Paulo Nassar: O primeiro desafio é o da curadoria: o que preservar, como preservar e para quem preservar. O segundo é o da governança: como evitar que a memória seja capturada por agendas passageiras ou por interesses exclusivamente de marketing. O terceiro é o da perenidade: memória requer orçamento, tecnologia e continuidade. François Hartog alerta para o risco do presentismo — o culto ao instante que sufoca a perspectiva histórica. O maior risco é que a memória se torne espetáculo de efemérides ou peça de propaganda, perdendo sua densidade.

 

CI: Por que é importante cultivar a memória de forma contínua, em vez de acioná-la apenas em efemérides e celebrações pontuais?
Paulo Nassar: Quando a memória é acionada apenas em aniversários, ela vira espetáculo e perde força pedagógica. Uma memória contínua é processual: está presente em treinamentos, rituais de onboarding, programas de mentoria, comunicação interna e inovação. Ela se torna um sistema vivo de gestão do conhecimento, alimentando o dia a dia da organização e permitindo que a cultura se renove sem romper com suas raízes.

 

CI: De que forma a memória pode inspirar novos produtos, serviços e narrativas, sem aprisionar a empresa ao passado?
Paulo Nassar: Memória é laboratório criativo. Ao revisitar seus arquivos e histórias, uma empresa encontra inspiração para novos produtos, campanhas e experiências. A Lego é exemplo disso ao relançar linhas clássicas que encantam adultos e crianças.
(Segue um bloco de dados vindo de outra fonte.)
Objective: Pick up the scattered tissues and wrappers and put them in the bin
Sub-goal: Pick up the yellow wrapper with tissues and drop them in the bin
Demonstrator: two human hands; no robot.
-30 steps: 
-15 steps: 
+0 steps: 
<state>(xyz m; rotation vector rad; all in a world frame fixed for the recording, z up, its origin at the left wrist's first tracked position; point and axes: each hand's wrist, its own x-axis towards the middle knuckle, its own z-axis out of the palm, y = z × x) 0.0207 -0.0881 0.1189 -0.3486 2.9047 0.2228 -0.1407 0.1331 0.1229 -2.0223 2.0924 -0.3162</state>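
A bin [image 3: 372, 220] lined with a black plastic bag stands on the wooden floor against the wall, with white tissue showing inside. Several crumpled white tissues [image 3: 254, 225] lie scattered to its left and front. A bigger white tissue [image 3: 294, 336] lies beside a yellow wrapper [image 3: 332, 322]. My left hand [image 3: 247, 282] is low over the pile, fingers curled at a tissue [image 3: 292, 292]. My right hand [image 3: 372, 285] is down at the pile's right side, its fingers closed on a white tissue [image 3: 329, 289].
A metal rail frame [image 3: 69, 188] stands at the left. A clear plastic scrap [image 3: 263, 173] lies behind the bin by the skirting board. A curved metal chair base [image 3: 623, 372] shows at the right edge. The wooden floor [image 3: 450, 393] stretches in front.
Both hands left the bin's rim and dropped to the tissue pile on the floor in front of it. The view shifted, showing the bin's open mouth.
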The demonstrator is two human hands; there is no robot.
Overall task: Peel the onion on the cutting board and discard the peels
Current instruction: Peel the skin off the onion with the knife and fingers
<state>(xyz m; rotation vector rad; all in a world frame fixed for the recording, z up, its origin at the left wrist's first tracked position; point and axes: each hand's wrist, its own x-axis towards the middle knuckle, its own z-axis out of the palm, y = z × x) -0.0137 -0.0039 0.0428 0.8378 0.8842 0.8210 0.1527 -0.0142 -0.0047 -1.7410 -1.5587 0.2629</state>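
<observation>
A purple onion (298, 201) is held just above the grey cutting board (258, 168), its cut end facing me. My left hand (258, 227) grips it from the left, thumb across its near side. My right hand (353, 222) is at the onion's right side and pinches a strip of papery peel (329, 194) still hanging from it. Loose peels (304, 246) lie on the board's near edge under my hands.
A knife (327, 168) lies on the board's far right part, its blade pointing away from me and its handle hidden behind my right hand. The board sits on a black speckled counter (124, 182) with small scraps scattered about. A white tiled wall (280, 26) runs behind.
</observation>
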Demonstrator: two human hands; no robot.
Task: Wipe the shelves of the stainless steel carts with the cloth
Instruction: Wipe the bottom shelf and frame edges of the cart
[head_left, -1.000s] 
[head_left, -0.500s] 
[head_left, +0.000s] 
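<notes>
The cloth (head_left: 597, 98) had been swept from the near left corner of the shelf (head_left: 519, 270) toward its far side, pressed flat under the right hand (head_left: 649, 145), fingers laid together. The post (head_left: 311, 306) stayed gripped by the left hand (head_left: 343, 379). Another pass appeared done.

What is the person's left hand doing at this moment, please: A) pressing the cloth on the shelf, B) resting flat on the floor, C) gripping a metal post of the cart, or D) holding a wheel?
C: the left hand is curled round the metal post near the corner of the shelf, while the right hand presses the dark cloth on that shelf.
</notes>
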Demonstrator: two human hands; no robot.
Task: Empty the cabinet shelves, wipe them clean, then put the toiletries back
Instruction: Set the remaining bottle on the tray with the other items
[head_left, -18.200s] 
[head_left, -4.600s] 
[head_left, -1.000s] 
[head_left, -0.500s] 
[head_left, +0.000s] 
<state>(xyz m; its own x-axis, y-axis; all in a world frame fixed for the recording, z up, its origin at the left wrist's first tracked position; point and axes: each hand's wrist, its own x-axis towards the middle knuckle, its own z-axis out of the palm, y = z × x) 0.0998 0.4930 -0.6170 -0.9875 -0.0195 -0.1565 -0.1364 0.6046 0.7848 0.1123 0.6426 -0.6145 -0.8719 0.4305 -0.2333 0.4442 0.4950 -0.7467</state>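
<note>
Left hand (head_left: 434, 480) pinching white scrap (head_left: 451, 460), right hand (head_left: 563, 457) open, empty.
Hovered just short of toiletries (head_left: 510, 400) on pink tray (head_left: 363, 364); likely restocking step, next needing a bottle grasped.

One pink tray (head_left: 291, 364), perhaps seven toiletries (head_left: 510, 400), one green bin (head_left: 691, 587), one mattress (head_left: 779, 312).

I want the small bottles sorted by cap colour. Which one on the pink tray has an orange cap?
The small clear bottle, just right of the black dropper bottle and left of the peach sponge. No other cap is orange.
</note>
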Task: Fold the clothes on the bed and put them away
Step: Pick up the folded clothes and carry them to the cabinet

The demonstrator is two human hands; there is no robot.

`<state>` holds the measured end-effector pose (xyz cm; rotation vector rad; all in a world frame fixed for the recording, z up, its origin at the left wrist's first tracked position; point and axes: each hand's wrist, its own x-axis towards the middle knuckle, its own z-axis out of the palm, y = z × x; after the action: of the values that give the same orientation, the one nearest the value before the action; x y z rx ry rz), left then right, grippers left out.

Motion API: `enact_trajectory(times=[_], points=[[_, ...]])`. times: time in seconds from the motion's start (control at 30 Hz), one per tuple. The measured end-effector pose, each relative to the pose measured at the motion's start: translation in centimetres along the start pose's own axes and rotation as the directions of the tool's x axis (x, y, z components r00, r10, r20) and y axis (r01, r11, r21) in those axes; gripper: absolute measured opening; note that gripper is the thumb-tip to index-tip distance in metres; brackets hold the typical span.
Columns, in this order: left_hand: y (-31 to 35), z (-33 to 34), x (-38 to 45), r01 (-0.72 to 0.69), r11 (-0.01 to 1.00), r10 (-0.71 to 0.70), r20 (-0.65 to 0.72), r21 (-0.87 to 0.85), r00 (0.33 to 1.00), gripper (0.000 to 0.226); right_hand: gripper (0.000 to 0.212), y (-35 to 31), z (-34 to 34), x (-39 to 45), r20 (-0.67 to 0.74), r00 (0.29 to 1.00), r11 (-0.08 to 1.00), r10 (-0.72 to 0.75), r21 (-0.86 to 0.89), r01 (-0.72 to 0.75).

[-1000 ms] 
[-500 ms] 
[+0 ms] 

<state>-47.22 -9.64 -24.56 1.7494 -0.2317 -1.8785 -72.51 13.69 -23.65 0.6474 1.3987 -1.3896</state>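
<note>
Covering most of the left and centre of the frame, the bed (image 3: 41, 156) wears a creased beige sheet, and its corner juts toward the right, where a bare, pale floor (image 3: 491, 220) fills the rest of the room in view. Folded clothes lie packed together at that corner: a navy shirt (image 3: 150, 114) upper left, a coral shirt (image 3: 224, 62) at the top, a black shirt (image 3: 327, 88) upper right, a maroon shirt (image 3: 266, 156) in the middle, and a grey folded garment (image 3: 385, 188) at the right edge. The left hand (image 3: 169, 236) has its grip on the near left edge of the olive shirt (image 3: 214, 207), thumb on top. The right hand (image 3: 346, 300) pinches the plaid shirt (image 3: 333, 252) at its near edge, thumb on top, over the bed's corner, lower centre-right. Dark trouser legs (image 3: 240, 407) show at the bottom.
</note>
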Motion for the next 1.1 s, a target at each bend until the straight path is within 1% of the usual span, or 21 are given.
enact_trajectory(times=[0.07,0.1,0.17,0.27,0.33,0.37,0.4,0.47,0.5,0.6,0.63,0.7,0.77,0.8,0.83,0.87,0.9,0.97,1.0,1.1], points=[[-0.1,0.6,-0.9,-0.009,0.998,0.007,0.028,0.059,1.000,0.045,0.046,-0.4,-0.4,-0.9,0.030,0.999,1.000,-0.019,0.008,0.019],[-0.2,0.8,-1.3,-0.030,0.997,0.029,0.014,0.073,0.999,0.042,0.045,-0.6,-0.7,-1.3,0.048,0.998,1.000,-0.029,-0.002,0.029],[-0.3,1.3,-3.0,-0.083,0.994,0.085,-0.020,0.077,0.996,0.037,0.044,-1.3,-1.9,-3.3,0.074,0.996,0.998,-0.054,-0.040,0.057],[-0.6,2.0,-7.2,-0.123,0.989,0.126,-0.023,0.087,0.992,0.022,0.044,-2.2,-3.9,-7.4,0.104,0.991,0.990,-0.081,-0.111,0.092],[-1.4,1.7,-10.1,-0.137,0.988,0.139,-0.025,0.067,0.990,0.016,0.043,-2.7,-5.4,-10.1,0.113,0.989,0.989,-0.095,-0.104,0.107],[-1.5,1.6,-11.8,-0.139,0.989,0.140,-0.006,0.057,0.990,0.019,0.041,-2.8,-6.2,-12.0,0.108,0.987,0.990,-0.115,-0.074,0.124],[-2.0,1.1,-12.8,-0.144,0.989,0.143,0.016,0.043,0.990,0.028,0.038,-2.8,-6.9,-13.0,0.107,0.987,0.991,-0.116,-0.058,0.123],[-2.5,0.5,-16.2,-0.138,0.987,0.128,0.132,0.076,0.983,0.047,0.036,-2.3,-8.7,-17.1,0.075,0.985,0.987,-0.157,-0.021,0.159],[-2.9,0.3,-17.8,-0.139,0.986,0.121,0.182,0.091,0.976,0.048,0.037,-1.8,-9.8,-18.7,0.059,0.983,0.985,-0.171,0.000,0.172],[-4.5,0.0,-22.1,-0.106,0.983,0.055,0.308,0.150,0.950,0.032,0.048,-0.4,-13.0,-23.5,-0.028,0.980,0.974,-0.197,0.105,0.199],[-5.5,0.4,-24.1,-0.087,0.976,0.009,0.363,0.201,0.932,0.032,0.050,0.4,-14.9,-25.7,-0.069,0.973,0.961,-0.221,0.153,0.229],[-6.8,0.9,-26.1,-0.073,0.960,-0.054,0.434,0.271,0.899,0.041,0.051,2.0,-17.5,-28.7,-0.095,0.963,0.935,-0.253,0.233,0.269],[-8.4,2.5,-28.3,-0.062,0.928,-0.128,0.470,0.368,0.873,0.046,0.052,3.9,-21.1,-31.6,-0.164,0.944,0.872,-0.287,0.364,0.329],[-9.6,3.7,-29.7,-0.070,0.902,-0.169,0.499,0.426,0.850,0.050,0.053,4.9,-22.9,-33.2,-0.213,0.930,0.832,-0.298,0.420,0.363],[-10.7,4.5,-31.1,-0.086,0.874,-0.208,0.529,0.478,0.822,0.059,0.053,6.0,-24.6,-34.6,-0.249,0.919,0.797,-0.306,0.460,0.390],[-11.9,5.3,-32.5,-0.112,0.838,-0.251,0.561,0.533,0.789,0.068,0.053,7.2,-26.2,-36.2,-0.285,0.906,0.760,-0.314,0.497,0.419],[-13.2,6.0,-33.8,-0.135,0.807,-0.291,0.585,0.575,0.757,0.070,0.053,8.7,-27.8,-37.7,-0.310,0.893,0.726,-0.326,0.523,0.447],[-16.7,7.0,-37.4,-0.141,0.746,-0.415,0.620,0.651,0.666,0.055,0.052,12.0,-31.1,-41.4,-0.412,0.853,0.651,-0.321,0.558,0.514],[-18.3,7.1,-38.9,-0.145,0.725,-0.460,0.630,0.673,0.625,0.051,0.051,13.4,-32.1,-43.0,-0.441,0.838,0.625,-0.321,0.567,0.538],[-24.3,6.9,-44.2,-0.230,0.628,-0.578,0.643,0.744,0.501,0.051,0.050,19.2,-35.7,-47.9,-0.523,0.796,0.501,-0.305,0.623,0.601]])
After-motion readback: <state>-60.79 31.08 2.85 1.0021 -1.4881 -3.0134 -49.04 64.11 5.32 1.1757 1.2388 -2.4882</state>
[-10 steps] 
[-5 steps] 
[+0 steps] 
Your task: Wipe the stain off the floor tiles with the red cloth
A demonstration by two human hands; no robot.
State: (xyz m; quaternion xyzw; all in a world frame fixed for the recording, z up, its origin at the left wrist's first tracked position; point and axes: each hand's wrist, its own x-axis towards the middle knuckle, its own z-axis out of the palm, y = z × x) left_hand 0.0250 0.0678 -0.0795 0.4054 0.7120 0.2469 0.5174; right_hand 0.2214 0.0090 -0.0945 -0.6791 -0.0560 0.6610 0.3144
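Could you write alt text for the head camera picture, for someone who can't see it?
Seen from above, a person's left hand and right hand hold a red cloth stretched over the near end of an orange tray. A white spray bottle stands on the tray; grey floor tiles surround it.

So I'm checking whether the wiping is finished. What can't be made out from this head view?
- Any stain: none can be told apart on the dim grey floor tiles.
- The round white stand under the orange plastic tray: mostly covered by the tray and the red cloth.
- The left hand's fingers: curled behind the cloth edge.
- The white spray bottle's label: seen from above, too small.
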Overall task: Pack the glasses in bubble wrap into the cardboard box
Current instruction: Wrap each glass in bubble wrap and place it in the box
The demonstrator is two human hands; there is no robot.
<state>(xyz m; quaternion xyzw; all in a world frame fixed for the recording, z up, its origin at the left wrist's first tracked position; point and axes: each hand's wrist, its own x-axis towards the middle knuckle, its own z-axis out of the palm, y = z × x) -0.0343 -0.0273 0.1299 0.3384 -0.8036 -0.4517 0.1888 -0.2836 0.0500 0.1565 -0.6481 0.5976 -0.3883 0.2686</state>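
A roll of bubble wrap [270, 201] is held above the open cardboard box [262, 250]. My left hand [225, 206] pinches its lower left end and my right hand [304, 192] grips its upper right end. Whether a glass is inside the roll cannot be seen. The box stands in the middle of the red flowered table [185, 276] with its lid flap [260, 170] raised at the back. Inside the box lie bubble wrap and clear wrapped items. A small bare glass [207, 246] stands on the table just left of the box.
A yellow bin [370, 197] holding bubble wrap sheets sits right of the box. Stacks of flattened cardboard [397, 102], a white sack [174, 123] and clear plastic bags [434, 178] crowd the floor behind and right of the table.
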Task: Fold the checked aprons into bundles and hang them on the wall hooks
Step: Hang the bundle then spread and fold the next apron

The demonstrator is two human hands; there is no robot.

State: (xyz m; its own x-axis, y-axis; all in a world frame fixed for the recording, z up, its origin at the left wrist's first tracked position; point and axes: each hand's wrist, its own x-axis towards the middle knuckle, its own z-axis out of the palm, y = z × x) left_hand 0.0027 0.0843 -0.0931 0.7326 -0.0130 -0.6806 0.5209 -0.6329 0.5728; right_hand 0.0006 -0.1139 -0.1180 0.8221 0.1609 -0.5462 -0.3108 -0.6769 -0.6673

O desafio é usar o passado como trampolim e não como âncora — o que exige curadoria e interpretação criativa, não repetição literal.

 

CI: Quais iniciativas você considera exemplares no Brasil ou no exterior que demonstram forte relação entre a memória organizacional e a inovação, identidade e responsabilidade histórica?
Paulo Nassar: No Brasil, o Centro de Memória da AngloGold Ashanti, em Nova Lima, preserva quase 200 anos da mineração de ouro e transforma essa trajetória em processo educativo, turístico e de engajamento comunitário. O Museu da B3, em São Paulo, traduz a história do mercado financeiro em experiência interativa e educativa. E o Mercado Livre, em Osasco, documenta sua trajetória digital para engajar colaboradores e sustentar sua cultura de inovação. No exterior, o Museu do Tempo da Swatch e a Volkswagen Stiftung mostram como memória pode ser experiência sensorial e responsabilidade ética — inclusive enfrentando capítulos difíceis do passado.

 

CI: Como o projeto Memória da Indústria, da Firjan, se insere na preservação da história industrial do Brasil?
Paulo Nassar: O projeto é um gesto de cidadania institucional: constrói um arquivo vivo, acessível, que serve a pesquisadores, professores, jornalistas, gestores públicos e cidadãos. Não apenas preserva documentos, mas inspira políticas públicas, narrativas institucionais e empresariais e ações educativas. É exemplo de como a indústria pode falar de si para além dos balanços, deixando ao futuro um legado de aprendizado e de orgulho industrial.